October 17, 2017
The Office of the Inspector General (“OIG”) for the U.S. Department of Health & Human Services released its monthly Work Plan update yesterday, which included a “Drug Traceability Test” to ensure that The Drug Supply Chain Security Act’s (DSCSA) drug product tracing requirements function as intended. The DSCSA requires trading partners to exchange tracing information when they take ownership of drugs, resulting in a record that can be used to investigate suspect and illegitimate drugs.[1] These tracing requirements are intended to prevent the introduction of harmful drugs into the supply chain and to help identify and remove harmful drugs that may have already entered the supply chain. To test the effectiveness of the DSCSA tracing requirements, the OIG plans to evaluate the extent to which selected drugs can be traced from the dispenser back to the manufacturer. This update is an important reminder for dispensers, such as hospital-based pharmacies, to review their internal practices to ensure that they are complying with both federal law and state product transfer laws.
Requirements of the DSCSA
The DSCSA requires that “[a dispenser] . . . prior to, or at the time of, each transaction in which the dispenser transfers ownership of a product (but not including dispensing to a patient or returns) shall provide the subsequent owner with transaction history, transaction information, and a transaction statement for the product, except that the requirements of this clause shall not apply to sales by a dispenser to another dispenser to fulfill a specific patient need….”[2] “Specific patient need” is defined as “…the transfer of a product from one pharmacy to another to fill a prescription for an identified patient.” [3] Importantly, specific patient need does not include the transfer of a product from one pharmacy to another for the purpose of increasing or replenishing stock in anticipation of a potential need.[4] Thus, the DSCSA product tracing requirements must be followed when pharmacies transfer/sell products to increase or replenish stock.
Other Federal and State Requirements
Dispensers should also review the volume of their product transfers to ensure that they are properly registered with the DEA as either dispensers or distributors.[5] A pharmacy may only distribute controlled substances to other pharmacies or providers, without being registered as a distributor, if the following conditions are met:
- The receiving entity is registered under The Controlled Substances Act (“CSA”) to dispense controlled substances.

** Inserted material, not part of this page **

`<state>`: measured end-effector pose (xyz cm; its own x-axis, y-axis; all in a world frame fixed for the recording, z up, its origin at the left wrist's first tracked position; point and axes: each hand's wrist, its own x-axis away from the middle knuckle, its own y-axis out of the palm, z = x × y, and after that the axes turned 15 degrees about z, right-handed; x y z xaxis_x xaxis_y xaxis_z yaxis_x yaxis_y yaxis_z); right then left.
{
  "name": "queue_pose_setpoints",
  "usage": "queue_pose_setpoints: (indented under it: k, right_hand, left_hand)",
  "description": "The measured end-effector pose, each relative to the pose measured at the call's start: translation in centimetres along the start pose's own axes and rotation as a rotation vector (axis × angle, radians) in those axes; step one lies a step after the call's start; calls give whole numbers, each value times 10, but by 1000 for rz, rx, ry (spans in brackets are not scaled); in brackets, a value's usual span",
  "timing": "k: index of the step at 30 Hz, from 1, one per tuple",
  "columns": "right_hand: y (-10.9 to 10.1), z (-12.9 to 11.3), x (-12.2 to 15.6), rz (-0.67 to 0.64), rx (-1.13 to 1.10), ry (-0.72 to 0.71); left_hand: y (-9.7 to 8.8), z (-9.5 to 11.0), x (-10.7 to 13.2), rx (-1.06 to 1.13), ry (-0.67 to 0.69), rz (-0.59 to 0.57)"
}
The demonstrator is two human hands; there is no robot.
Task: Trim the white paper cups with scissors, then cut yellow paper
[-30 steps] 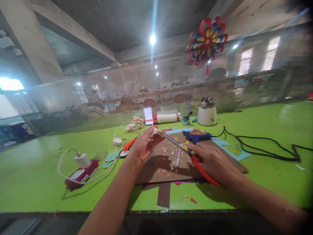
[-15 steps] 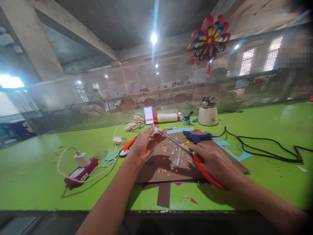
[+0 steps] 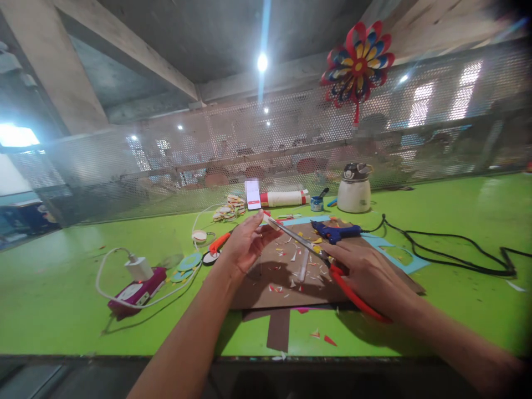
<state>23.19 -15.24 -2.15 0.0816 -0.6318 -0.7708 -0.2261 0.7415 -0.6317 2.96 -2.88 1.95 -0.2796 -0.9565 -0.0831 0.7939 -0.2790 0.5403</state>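
Left hand [image 3: 248, 244]: centre of frame; grip closed, thumb and fingers pinching a small piece of white and red material [image 3: 266, 219].
Small piece: just above frame centre, raised over the counter [image 3: 50, 316]; its exact shape is too small to determine.
Right hand [image 3: 366, 271]: right of centre; grip closed around the red handles of the scissors [image 3: 346, 291].
Scissors blades: slanting up and left to the small piece; whether they bite into it cannot be told.
Blue jar [image 3: 316, 205]: upper middle, right of centre, upright; a dark implement [image 3: 323, 193] projects from its mouth, leaning right. Other contents not discernible.
White bottle [image 3: 353, 197]: right of the blue jar, upright, black lid on; contents hidden by opaque walls.
White tube [image 3: 285, 198]: left of the blue jar, lying on its side, red bands at both ends; interior not visible.
Brown board [image 3: 266, 297]: lower middle, beneath the hands; bears paper scraps [image 3: 275, 288] and a clear stick [image 3: 304, 266].
Glue gun [image 3: 337, 233]: blue, on the upper right of the brown board, black cable running right.
Phone [image 3: 253, 200]: upper middle, propped upright, screen lit.
Power strip [image 3: 129, 295]: purple, lower left, white charger [image 3: 139, 269] plugged in.
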Motion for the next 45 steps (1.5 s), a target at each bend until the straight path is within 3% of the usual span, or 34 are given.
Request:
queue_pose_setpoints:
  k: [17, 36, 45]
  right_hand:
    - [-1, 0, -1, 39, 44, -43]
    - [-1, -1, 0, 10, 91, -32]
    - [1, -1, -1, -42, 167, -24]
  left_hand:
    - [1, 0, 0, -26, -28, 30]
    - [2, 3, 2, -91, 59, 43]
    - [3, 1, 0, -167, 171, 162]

- The distribution is recorded by the distributing entity in accordance with 21 C.F.R. § 1304.22(c) and the receipt is recorded by the receiving entity in accordance with 21 C.F.R. § 1304.22(c).
- The distribution of Schedule II controlled substances is documented on an official order form (DEA Form 222) or the electronic equivalent.

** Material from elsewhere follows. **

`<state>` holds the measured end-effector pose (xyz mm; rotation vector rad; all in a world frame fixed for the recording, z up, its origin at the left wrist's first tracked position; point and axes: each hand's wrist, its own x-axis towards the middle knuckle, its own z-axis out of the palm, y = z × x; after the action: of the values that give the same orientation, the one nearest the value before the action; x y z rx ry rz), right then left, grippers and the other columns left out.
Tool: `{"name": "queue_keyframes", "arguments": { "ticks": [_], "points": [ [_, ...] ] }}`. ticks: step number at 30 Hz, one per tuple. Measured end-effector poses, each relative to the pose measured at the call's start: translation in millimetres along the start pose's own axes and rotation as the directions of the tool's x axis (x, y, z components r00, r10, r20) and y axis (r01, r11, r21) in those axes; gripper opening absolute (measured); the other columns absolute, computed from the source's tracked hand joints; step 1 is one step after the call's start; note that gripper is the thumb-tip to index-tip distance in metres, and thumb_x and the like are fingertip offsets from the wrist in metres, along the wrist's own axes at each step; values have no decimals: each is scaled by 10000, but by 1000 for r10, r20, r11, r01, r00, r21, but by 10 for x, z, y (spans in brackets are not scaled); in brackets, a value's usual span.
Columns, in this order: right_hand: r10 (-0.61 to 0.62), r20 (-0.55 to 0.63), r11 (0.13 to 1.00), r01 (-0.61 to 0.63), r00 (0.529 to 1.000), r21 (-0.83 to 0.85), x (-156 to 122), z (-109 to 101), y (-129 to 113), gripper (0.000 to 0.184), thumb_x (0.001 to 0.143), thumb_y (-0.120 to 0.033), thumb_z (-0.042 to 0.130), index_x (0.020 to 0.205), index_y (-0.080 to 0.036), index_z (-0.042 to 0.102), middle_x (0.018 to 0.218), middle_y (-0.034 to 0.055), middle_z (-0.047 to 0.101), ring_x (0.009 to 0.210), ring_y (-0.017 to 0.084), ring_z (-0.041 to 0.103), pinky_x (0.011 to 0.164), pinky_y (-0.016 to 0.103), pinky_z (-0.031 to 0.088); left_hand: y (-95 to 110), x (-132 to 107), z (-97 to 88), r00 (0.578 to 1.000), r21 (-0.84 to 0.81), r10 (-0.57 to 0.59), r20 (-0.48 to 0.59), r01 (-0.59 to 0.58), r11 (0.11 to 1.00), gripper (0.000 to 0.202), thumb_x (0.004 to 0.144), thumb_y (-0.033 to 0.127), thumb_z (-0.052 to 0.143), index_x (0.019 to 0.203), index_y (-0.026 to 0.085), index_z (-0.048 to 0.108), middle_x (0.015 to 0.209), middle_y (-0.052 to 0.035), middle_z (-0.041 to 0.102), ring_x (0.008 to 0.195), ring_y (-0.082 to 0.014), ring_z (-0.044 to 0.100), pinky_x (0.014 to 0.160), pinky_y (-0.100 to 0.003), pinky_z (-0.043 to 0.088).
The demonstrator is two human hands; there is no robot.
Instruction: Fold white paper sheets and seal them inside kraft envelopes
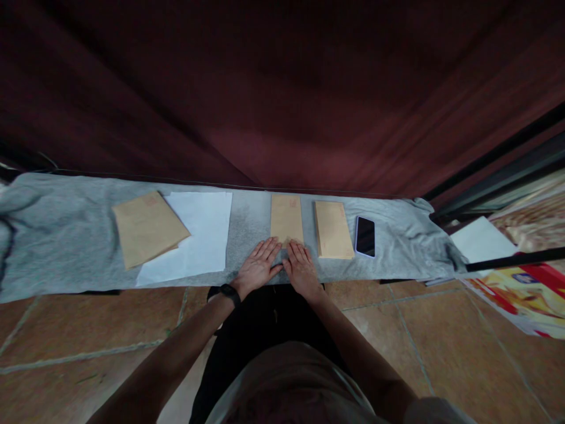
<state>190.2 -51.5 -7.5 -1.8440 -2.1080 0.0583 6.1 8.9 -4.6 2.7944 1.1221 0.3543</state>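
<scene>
My left hand (259, 264) and my right hand (302, 266) lie flat, fingers stretched out, side by side on a grey cloth (66, 235) that covers a narrow table. Their fingertips rest on the near end of a brown envelope (286, 218) lying lengthwise in front of me. I wear a black wristband (230, 292) on the left wrist. Neither hand holds anything.
A second brown envelope (333, 229) lies right of the first, then a dark phone (365, 236). To the left a larger brown envelope (148, 228) lies on white paper sheets (198, 241). A dark red curtain (282, 106) hangs behind. White paper (481, 241) and colourful printed material (525, 294) lie at right.
</scene>
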Motion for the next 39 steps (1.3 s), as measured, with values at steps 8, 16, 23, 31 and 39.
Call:
{"name": "queue_keyframes", "arguments": {
  "ticks": [8,16,23,31,39],
  "points": [
    [1,-2,1000,-1,1000,-4,-4,28,-8,519,1070,-356,371,1538,-137,418,1586,124,431,1469,247,403,1216,453,301,52,26,-24,999,52,34,29,-36,998,626,1031,421,384,1548,70,357,1629,-163,342,1547,-253,232,1277,-446,178],
    [29,-37,999,-30,999,-20,-36,45,1,511,1062,-324,375,1530,-125,427,1584,121,431,1465,256,408,1223,470,273,69,76,-40,993,21,105,54,-106,994,573,1042,355,357,1553,97,350,1631,-136,350,1541,-210,248,1270,-388,198],
    [54,-53,998,-55,997,-14,-101,33,131,517,1060,-337,387,1528,-120,430,1570,133,452,1447,249,434,1216,445,287,63,54,-20,995,1,96,29,-96,995,574,1040,370,369,1544,95,373,1629,-146,349,1540,-218,251,1271,-398,207],
    [89,-38,996,-89,995,19,-117,-17,185,513,1060,-330,379,1527,-127,437,1555,133,475,1441,260,440,1204,467,318,69,21,-14,998,-27,46,38,-45,999,607,1034,425,372,1553,109,362,1631,-146,346,1539,-228,256,1269,-418,214],
    [83,-22,996,-82,996,37,-28,-63,164,474,1054,-305,412,1497,-154,482,1558,105,480,1433,267,444,1191,458,337,106,24,-27,997,-82,-80,8,80,993,522,1026,396,395,1478,150,481,1623,-134,371,1512,-254,329,1240,-442,304]
  ]
}}
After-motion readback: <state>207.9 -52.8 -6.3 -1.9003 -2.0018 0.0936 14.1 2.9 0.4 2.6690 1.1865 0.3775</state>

- The distributing entity complies with the “Five Percent Rule,” meaning the total number of dosage units of all controlled substances distributed by a pharmacy may not exceed five percent of all controlled substances dispensed by the pharmacy during a calendar year. The pharmacy is required to register as a distributor if the total controlled substances distributed exceed five percent.[6]

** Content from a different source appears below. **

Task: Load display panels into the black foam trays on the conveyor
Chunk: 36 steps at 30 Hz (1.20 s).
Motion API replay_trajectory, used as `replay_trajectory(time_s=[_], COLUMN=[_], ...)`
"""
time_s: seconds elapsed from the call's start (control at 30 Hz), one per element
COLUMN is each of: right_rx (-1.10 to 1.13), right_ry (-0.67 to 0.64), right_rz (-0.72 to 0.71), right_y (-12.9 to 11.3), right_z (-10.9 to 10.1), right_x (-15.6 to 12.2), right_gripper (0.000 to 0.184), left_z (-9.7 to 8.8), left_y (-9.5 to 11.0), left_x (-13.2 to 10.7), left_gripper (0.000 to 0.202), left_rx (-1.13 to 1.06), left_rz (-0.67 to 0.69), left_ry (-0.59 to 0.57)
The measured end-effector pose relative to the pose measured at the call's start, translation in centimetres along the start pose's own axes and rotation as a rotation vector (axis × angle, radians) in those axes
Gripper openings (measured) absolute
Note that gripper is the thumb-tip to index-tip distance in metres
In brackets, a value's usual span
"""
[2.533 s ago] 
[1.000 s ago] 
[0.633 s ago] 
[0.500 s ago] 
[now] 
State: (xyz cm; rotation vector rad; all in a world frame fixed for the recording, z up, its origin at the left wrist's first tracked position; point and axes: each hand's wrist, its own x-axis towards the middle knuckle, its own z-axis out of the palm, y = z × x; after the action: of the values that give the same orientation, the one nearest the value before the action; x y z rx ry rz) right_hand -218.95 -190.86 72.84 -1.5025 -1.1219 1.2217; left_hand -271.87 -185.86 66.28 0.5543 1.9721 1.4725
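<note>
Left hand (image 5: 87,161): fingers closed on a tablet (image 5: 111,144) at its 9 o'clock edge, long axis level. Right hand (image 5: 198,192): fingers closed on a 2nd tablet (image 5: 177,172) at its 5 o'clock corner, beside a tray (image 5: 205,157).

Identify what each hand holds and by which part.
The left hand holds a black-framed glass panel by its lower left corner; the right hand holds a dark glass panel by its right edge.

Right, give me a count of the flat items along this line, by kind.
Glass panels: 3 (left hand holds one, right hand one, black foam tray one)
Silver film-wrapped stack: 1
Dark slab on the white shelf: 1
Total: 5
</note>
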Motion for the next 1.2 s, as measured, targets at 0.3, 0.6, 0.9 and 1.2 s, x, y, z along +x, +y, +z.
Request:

Similarly, Virginia law states that a pharmacy “may engage in wholesale distributions of small quantities of prescription drugs without being licensed as wholesale distributors when…distributions of controlled substances do not exceed five percent of the gross annual sales of prescription drugs by the relevant permitted pharmacy or such wholesale distributions of Schedules II through V controlled substances do not exceed five percent of the total dosage units of the Schedule II through V controlled substances dispensed annually by the relevant permitted pharmacy.”[7]
Conclusion
The Work Plan – which can be found on Hancock Daniel’s website – sets forth the OIG’s fiscal year priorities in its oversight of HHS programs and grants, including audits and evaluations that are planned or underway. The Work Plan provides valuable insights into the OIG’s current regulation and enforcement areas, so providers and entities participating in HHS programs or receiving funds from HHS grants will be well served by keeping an eye on updates. We recommend that providers closely review the Work Plan and any monthly updates to identify additional areas of focus for compliance efforts.
Given the OIG’s recent interest in the DSCSA’s tracing requirements, we would also recommend reviewing your pharmacy’s product transfer procedures to ensure that they are compliant with both federal and state law. If you have any questions about the OIG’s new Work Plan update or if you need assistance assessing your organization’s compliance program, please contact Mary Malone or a member of Hancock Daniel’s Compliance team.
[1] 21 USC § 360eee-1(d)(1)(A)(ii).
[2] Id.
[3] 21 USC § 360eee(19).
[4] Id.
[5] DEA Pharmacist’s Manual, 2010 edition, p. 54, available at: https://www.deadiversion.usdoj.gov/pubs/manuals/pharm2/pharm_manual.pdf.
[6] Id.
[7] Va. Code § 54.1-3535.02(A) (emphasis added).